What is being asked: In the material below, find every line with "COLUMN" and pull it out.

Information shown:
____

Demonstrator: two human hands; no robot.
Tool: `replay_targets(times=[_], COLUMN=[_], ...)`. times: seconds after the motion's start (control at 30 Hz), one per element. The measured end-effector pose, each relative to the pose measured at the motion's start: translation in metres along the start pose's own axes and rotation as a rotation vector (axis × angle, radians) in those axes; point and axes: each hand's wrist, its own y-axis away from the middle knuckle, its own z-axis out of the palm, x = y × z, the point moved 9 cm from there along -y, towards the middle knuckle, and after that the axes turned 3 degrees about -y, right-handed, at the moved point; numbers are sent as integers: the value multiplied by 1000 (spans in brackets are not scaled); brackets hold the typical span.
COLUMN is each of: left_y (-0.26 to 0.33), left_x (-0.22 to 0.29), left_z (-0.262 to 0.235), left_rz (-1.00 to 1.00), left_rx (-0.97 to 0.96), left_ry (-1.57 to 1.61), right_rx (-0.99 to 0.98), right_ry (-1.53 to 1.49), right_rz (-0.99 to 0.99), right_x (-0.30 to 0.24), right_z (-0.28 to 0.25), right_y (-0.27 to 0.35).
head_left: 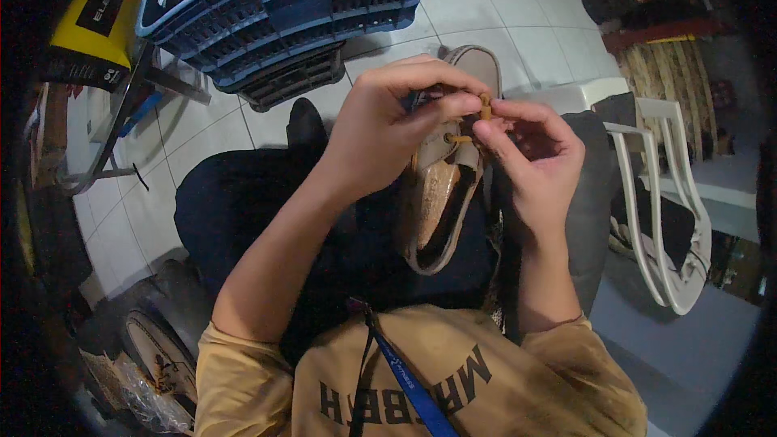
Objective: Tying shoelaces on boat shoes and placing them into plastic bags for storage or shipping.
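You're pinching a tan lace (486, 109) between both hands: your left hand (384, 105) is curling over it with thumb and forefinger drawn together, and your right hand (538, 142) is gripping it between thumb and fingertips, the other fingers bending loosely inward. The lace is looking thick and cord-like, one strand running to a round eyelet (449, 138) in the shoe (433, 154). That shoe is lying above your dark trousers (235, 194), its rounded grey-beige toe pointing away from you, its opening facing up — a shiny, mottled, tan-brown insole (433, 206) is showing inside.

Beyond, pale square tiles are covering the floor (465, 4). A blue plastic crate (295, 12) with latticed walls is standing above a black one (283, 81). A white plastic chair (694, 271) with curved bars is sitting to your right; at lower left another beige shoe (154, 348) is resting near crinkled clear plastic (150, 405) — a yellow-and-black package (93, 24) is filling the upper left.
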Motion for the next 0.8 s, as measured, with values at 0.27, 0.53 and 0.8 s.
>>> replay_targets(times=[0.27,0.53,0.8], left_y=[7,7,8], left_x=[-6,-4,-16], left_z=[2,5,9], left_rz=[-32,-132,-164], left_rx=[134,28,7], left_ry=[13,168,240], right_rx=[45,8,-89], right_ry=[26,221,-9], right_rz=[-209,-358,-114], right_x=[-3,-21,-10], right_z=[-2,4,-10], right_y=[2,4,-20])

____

Exercise result:
Tool: `replay_targets(times=[_], COLUMN=[_], ...)`. times: seconds after the motion's start (control at 30 Hz), one per element. The measured end-effector pose, each relative to the pose measured at the motion's start: translation in metres along the start pose's own axes and rotation as a rotation vector (axis × angle, radians) in those axes; point and axes: each hand's wrist, its own y-axis away from the middle knuckle, its own z-axis out of the palm, x = y × z, the point moved 9 cm from there along -y, towards the middle knuckle, and after that the axes turned 3 degrees about -y, right-handed, at the moved point; numbers are sent as integers: the value multiplied by 1000 (spans in brackets are not scaled); brackets hold the typical span.
COLUMN is each of: left_y (-0.26 to 0.33), left_x (-0.22 to 0.29), left_z (-0.262 to 0.235), left_rz (-1.00 to 1.00), left_rx (-0.97 to 0.96), left_ry (-1.57 to 1.61), right_rx (-0.99 to 0.98), right_ry (-1.53 to 1.49), right_rz (-0.99 to 0.99), right_x (-0.30 to 0.24), right_z (-0.28 to 0.25), right_y (-0.27 to 0.35).

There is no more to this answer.